2. While chicken is browning, remove and discard ribs and seeds from 2 jalapeños; mince flesh. In food processor, process half of poblano chiles, Anaheim chiles, and onions until consistency of chunky salsa, ten to twelve 1-second pulses, scraping down sides of workbowl halfway through. Transfer mixture to medium bowl. Repeat with remaining poblano chiles, Anaheim chiles, and onions; combine with first batch (do not wash food processor blade or workbowl).
3. Pour off all but 1 tablespoon fat from Dutch oven (adding additional vegetable oil if necessary) and reduce heat to medium. Add minced jalapeños, chile-onion mixture, garlic, cumin, coriander, and ¼ teaspoon salt. Cover and cook, stirring occasionally, until vegetables soften, about 10 minutes. Remove pot from heat.
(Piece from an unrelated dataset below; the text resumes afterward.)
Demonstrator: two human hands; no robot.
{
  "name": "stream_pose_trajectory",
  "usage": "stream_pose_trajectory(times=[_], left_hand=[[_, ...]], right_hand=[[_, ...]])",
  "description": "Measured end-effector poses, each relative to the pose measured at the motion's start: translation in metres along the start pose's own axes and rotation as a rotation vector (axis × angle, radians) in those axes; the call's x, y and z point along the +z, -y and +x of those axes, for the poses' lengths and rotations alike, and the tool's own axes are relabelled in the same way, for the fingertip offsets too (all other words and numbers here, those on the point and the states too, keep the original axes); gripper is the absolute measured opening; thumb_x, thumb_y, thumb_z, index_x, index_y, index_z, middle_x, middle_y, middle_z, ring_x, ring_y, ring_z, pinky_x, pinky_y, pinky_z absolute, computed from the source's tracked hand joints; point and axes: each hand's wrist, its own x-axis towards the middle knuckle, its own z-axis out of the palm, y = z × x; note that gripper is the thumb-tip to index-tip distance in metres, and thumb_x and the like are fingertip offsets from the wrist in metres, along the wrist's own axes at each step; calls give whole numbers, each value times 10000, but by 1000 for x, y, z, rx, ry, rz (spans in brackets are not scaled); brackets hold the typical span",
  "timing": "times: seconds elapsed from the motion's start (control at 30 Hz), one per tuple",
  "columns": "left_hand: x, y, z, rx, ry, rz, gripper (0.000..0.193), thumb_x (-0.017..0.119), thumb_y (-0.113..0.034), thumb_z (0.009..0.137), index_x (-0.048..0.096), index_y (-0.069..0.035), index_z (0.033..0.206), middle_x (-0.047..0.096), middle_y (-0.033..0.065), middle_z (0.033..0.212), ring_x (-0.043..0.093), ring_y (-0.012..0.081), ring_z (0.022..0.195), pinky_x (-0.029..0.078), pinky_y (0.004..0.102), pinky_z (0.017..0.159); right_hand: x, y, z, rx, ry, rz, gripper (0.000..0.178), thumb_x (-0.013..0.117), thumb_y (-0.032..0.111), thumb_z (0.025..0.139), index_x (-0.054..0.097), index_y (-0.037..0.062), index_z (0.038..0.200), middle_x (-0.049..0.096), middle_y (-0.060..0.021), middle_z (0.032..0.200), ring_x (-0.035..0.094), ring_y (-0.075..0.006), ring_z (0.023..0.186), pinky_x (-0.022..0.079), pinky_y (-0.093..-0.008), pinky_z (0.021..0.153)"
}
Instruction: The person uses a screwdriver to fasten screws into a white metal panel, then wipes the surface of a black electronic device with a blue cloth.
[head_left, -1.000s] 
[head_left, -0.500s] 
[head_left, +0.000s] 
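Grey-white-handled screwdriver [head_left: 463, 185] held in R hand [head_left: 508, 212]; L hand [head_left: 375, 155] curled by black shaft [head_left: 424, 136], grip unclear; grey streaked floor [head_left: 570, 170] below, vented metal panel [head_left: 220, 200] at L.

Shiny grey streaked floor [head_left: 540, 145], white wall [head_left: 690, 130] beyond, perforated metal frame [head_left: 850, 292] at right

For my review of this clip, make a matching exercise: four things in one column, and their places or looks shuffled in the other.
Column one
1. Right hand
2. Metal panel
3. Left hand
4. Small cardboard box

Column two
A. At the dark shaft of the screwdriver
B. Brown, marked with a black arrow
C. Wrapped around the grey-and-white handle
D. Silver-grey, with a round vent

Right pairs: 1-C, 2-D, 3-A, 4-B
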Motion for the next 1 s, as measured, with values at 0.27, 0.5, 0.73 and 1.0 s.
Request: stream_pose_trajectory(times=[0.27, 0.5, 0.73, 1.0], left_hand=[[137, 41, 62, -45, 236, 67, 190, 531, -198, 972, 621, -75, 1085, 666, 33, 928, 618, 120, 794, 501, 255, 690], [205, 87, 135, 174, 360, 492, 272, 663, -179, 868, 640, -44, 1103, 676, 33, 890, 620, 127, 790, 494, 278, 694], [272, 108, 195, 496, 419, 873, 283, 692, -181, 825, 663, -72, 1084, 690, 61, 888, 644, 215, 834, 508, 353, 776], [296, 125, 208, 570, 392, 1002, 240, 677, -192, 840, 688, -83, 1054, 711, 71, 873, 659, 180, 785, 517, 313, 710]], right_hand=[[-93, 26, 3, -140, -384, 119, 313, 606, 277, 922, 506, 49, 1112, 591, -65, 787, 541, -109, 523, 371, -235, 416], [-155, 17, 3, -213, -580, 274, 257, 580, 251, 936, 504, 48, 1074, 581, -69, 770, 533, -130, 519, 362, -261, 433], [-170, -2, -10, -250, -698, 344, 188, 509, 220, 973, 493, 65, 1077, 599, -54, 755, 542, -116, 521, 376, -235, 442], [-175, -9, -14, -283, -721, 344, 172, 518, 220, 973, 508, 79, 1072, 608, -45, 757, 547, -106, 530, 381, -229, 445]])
4. Transfer 1 cup cooked vegetable mixture to now-empty food processor workbowl. Add 1 cup beans and 1 cup broth and process until smooth, about 20 seconds. Add vegetable-bean mixture, remaining 2 cups broth, and chicken breasts to Dutch oven and bring to boil over medium-high heat. Reduce heat to medium-low and simmer, covered, stirring occasionally, until chicken registers 160 degrees (175 degrees if using thighs) on instant-read thermometer, 15 to 20 minutes (40 minutes if using thighs).
5. Using tongs, transfer chicken to large plate. Stir in remaining beans and continue to simmer, uncovered, until beans are heated through and chili has thickened slightly, about 10 minutes.
6. Mince remaining jalapeño, reserving and mincing ribs and seeds (see note above), and set aside. When cool enough to handle, shred chicken into bite-sized pieces, discarding bones. Stir shredded chicken, lime juice, cilantro, scallions, and remaining minced jalapeño (with seeds if desired) into chili and return to simmer. Adjust seasonings with salt and pepper and serve.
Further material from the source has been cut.